One reason Brexiters split in stage one of the Brexit endgame is that there is no good way forward for them. When Boris Johnson calls the EU’s Irish border backstop “a monstrosity” he is talking about its impact on the plans of the Brexiters rather than its impact on the UK. It destroys their hope of a Canada type Free Trade Deal with the EU, because the EU will not agree to anything like that without the backstop, but the Conservative and Unionist party cannot agree to a backstop that ends the UK single market.

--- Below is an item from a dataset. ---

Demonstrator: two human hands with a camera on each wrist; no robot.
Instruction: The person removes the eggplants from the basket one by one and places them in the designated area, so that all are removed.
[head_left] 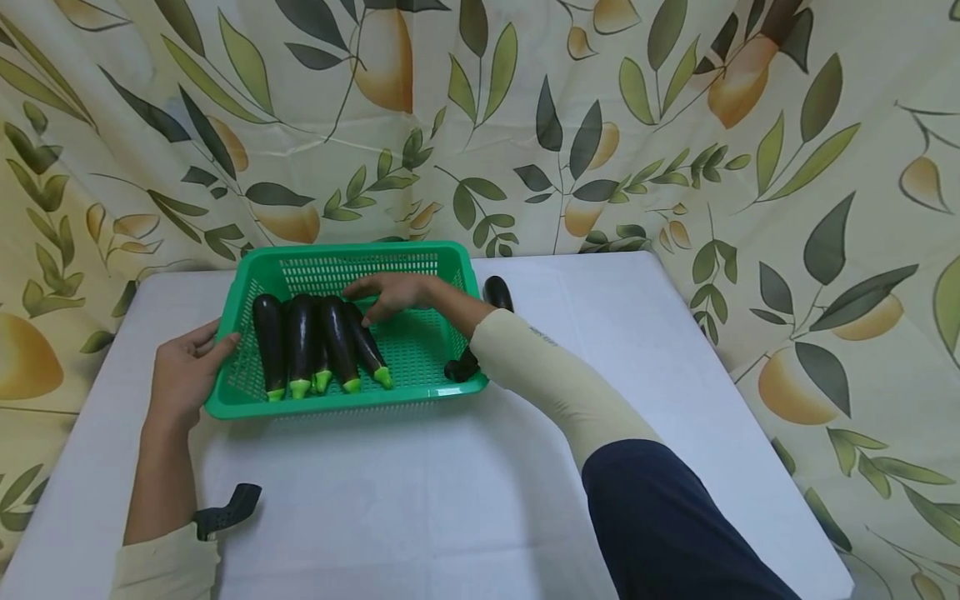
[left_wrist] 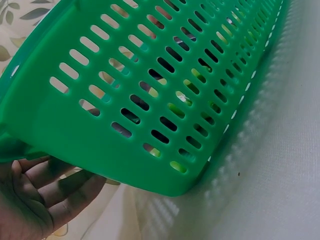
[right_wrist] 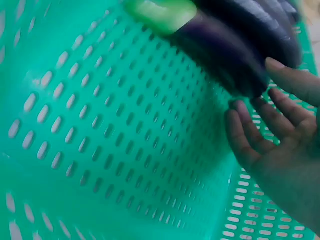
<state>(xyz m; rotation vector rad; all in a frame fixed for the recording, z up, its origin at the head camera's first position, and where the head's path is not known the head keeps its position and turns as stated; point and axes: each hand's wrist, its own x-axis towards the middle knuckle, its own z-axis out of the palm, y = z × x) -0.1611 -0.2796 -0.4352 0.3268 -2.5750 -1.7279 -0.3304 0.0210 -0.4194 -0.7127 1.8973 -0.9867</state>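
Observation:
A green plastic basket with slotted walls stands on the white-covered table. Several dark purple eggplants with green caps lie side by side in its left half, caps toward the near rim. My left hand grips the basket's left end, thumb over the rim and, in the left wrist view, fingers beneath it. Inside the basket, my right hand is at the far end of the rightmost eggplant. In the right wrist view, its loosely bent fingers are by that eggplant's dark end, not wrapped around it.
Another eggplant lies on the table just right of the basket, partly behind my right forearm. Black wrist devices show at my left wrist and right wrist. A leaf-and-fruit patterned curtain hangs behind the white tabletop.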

Those that split over Chequers (the quitters) have one hope left, which is we crash out with No Deal. Those that did not, like Gove and Javid (the schemers), hope that one of their number can at some stage grab the party leadership and then change any agreement to their liking. But neither strategy is likely to work because of that ‘monstrous backstop’ and parliament’s ability to stop No Deal.
One way No Deal could happen is that May fails to compromise enough to get a Withdrawal Agreement (WA). If nothing else then happens, we get a catastrophic No Deal. But if she cannot make a deal with the EU she has to report to parliament on 21st January (ht Steve Lawrence). Parliament can then vote down this ‘neutral’ motion, and perhaps amend it if the speaker allows. But I suspect this is a bit academic, because what parliament is likely to request is what May herself would want, which is an extension of Article 50 (A50).
The EU does not want No Deal anymore than May does. So they are likely to agree to that request, but probably at some political price. The whole point of A50 is that all the power lies with the EU. What that price will be I do not know, but in any iteration between the EU and parliament I cannot see a No Deal outcome unless either party seriously miscalculates. This is not a sequence of events that looks good for May, which is one of the reasons why May is likely to conclude a deal.
In that eventually (there is a WA) the quitters will hope that they can defeat the deal in parliament. How many of the quitters will stay firm in that resolve is unclear, because the outcome of the deal being defeated is unlikely to be No Deal. Quitters apart, MPs want No Deal even less than they want whatever WA May puts to them. In the political chaos that results something like a referendum or a general election may emerge as a way forward (and the EU will extend A50 to allow time for this). Brexiters do not want a referendum, because for all their talk of the will of the people they only want that will if it agrees with their own wishes.
Given all this, the schemers may seem to be on firmer ground. Let the WA pass, and then change anything that is agreed subsequently once one of their number becomes Prime Minister. Note in passing that the Brexiters and May have a common interest in what I have called a perpetual Brexit: the Brexiters because it keeps the issue in members minds when they come to vote for May’s replacement, and for May because for that very reason the majority of Conservative MPs who are not Brexiters will want her to stay.
The problem for the schemers is that after the WA they face exactly the same problem Brexiters face now but more so. The Irish backstop will now be enshrined in a treaty. Any attempt to reduce the degree of alignment of regulations between the UK and EU, for example, would end the UK’s single market. Enough Conservative MPs will object to that and so prevent it happening.
The big flaw in the Brexiters’ plans to free ourselves of pesky EU regulations on employment, the environment etc is the Good Friday Agreement, the laudable wish of the Irish government to keep the spirit of that agreement intact, and the admirable wish of the EU to stand by one of its members. If that had not been the case, they might have got away with a FTA with the EU, but instead they are stuck with the ‘monstrous’ backstop. In the end the Brexiters have failed because they are just not very good at what they see as details. The critical detail in this case is the large island to the west of Great Britain.
The Brexiters may have failed in their primary aim, but they have caused considerable damage nevertheless. Estimates of the GDP loss so far are around 2%, and real wages have fallen by a lot more than that because of the depreciation. Unless MPs can, directly or indirectly, stop Brexit, we will end up at best with less sovereignty than we had as members of the EU. The damage to the UK's reputation, both as a safe place to export from and more generally as a pragmatic tolerant nation, will take a very long time to repair, and that time will not start until the Brexiters themselves lose their political influence.